Records to use
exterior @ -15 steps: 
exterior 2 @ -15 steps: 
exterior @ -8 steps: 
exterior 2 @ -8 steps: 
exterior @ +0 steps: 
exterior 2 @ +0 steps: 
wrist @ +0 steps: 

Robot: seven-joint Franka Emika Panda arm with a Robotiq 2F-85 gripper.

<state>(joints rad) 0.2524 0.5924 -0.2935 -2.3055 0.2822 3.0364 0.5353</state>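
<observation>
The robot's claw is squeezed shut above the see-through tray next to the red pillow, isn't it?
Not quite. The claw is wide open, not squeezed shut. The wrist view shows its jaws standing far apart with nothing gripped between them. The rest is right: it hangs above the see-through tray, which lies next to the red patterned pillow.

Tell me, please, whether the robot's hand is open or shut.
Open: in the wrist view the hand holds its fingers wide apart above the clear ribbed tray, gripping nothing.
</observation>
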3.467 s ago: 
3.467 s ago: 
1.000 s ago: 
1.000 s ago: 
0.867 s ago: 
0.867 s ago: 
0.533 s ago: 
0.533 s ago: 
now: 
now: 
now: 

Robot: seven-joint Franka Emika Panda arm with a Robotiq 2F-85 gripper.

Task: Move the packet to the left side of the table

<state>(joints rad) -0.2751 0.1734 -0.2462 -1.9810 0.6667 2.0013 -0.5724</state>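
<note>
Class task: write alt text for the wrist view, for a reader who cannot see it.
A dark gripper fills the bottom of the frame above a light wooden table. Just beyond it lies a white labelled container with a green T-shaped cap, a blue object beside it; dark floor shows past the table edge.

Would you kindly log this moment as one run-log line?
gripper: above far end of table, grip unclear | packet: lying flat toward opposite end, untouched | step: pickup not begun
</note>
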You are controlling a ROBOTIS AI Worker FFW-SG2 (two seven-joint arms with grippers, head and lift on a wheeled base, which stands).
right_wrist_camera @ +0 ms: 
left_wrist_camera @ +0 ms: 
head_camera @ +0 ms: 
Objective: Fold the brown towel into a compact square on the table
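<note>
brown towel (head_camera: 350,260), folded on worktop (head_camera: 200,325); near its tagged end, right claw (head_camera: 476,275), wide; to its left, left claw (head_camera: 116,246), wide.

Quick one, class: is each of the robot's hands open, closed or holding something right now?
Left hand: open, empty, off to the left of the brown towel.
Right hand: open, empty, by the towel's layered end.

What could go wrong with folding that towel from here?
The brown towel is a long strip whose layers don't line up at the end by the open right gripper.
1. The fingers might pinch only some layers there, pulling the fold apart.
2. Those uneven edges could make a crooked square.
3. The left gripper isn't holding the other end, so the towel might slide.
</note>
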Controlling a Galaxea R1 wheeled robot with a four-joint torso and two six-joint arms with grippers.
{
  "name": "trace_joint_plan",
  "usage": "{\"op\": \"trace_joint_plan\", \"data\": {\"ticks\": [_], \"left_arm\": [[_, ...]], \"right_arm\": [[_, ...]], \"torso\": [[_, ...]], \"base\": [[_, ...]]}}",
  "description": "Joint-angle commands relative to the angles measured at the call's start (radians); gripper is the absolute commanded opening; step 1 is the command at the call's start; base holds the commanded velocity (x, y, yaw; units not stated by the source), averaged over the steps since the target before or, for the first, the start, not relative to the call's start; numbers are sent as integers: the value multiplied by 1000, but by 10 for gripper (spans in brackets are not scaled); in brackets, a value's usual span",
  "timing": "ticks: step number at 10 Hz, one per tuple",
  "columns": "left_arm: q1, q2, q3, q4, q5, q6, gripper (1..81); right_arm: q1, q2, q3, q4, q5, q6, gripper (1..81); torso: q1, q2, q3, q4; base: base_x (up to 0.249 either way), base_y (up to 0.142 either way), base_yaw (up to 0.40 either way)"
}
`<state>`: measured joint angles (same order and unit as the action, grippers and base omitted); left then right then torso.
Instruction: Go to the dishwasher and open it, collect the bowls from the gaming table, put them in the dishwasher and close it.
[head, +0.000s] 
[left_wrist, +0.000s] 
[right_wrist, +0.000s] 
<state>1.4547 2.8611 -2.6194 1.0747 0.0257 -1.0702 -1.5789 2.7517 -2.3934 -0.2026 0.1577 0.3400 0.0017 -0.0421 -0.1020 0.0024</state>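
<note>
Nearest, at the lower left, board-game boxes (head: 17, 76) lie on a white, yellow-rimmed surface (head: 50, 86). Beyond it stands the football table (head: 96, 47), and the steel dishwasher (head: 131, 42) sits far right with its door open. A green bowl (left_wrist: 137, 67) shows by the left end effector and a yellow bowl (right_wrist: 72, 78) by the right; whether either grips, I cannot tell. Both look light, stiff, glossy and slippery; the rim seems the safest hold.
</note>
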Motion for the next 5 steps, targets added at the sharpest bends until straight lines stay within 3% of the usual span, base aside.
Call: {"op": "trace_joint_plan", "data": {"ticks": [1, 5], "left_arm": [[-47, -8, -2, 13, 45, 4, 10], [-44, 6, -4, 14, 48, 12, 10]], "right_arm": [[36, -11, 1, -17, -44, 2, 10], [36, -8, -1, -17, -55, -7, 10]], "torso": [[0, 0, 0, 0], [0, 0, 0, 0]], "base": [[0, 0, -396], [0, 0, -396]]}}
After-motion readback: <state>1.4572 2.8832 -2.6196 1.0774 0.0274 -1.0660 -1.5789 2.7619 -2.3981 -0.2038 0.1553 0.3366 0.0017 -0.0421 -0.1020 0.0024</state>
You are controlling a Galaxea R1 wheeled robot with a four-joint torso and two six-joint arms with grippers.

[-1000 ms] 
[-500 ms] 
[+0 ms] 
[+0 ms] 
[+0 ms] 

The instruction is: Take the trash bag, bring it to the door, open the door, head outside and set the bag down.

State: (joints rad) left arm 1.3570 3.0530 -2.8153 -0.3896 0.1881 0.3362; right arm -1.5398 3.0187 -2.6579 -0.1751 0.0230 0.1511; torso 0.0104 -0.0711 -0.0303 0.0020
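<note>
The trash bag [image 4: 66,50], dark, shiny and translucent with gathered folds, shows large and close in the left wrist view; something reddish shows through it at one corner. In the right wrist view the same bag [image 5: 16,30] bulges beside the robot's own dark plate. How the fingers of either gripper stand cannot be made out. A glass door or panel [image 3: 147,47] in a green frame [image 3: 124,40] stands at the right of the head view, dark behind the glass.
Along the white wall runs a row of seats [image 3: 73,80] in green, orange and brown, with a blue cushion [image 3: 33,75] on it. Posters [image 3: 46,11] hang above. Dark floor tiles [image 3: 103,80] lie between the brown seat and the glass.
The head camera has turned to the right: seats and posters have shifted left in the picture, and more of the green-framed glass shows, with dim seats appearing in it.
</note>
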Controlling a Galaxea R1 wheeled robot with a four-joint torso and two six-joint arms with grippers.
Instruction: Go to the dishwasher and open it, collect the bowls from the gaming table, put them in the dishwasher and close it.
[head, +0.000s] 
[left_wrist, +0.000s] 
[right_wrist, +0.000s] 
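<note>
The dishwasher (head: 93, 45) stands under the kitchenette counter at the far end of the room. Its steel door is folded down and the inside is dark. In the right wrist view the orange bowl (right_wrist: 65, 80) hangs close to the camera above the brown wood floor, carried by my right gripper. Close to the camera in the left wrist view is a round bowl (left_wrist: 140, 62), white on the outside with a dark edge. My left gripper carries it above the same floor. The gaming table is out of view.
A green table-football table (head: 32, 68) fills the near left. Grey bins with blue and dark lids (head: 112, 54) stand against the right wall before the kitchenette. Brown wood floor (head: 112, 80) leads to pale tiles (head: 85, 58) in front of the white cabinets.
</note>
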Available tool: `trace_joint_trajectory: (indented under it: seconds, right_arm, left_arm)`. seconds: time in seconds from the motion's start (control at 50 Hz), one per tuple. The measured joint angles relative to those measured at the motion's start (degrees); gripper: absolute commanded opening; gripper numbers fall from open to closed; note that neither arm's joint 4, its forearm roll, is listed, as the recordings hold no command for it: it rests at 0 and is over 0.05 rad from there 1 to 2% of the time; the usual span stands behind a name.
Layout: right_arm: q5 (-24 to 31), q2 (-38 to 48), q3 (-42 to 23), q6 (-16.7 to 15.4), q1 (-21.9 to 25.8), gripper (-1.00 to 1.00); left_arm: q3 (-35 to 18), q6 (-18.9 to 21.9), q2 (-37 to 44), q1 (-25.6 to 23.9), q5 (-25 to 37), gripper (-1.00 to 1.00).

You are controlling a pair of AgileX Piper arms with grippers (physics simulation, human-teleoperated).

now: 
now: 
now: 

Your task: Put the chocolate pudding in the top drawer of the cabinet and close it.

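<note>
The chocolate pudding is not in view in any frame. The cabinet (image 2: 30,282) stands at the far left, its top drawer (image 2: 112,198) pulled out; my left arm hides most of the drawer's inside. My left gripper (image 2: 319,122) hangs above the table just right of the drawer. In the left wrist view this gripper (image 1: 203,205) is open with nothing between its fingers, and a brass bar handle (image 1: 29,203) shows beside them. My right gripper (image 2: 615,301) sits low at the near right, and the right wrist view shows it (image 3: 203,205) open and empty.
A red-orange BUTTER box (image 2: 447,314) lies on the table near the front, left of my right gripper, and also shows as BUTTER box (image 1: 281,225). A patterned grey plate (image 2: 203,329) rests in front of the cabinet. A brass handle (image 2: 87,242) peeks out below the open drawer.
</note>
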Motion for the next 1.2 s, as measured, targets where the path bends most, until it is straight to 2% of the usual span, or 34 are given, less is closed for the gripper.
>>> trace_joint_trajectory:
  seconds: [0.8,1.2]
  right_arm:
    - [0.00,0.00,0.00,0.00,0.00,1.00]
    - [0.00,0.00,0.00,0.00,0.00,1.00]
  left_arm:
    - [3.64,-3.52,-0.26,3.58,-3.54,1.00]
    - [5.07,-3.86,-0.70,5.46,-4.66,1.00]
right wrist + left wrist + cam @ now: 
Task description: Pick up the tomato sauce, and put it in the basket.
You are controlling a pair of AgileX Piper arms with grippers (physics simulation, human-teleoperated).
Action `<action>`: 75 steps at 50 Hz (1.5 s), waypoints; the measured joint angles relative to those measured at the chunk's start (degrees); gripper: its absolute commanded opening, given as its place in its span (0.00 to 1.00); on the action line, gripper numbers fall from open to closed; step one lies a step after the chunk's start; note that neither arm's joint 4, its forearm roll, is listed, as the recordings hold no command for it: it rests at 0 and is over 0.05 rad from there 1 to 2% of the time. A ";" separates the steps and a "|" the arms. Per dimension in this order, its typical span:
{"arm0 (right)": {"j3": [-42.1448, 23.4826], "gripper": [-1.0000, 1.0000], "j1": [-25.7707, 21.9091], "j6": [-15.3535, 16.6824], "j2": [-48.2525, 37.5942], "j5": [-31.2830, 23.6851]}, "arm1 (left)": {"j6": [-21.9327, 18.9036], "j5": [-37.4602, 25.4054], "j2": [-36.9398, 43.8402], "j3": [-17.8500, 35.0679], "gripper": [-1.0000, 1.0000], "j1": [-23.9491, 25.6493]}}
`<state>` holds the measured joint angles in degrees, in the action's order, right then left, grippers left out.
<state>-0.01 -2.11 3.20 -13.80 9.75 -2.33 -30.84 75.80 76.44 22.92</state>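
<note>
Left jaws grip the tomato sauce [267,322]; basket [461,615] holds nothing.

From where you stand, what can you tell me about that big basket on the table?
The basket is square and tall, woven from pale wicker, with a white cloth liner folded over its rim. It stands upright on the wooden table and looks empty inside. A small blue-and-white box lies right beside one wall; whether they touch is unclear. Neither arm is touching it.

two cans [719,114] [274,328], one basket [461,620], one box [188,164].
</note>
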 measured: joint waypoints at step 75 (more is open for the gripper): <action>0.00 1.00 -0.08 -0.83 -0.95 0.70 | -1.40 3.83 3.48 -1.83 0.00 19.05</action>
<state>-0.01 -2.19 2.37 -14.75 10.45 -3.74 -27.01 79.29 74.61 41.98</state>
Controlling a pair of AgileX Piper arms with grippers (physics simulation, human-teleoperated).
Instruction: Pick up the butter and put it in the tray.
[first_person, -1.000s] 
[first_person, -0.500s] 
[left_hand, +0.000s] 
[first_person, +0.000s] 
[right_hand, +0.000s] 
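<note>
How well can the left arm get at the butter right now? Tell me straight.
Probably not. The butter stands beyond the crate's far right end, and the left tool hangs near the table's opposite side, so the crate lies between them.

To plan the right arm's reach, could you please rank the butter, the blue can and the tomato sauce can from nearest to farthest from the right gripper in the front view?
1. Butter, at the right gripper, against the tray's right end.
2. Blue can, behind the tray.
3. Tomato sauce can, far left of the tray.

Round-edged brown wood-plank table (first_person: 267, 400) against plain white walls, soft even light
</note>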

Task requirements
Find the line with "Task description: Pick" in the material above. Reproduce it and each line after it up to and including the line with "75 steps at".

Task answer
Task description: Pick up the tomato sauce, and put it in the basket.
You are controlling a pair of AgileX Piper arms with grippers (physics simulation, human-teleoperated).
Action `<action>`: 75 steps at 50 Hz (1.5 s), waypoints; the measured joint angles relative to those measured at the chunk's start (degrees); gripper: its absolute commanded opening, given as its place in its span (0.00 to 1.00); on the action line, gripper numbers fall from open to closed; step one lies a step after the chunk's start; note that neither arm's joint 4, its forearm roll, is listed, as the recordings hold no command for it: it rests at 0 and is over 0.05 rad from there 1 to 2% of the time. A ";" separates the steps and a "|" the arms. Per dimension in this order, its typical span:

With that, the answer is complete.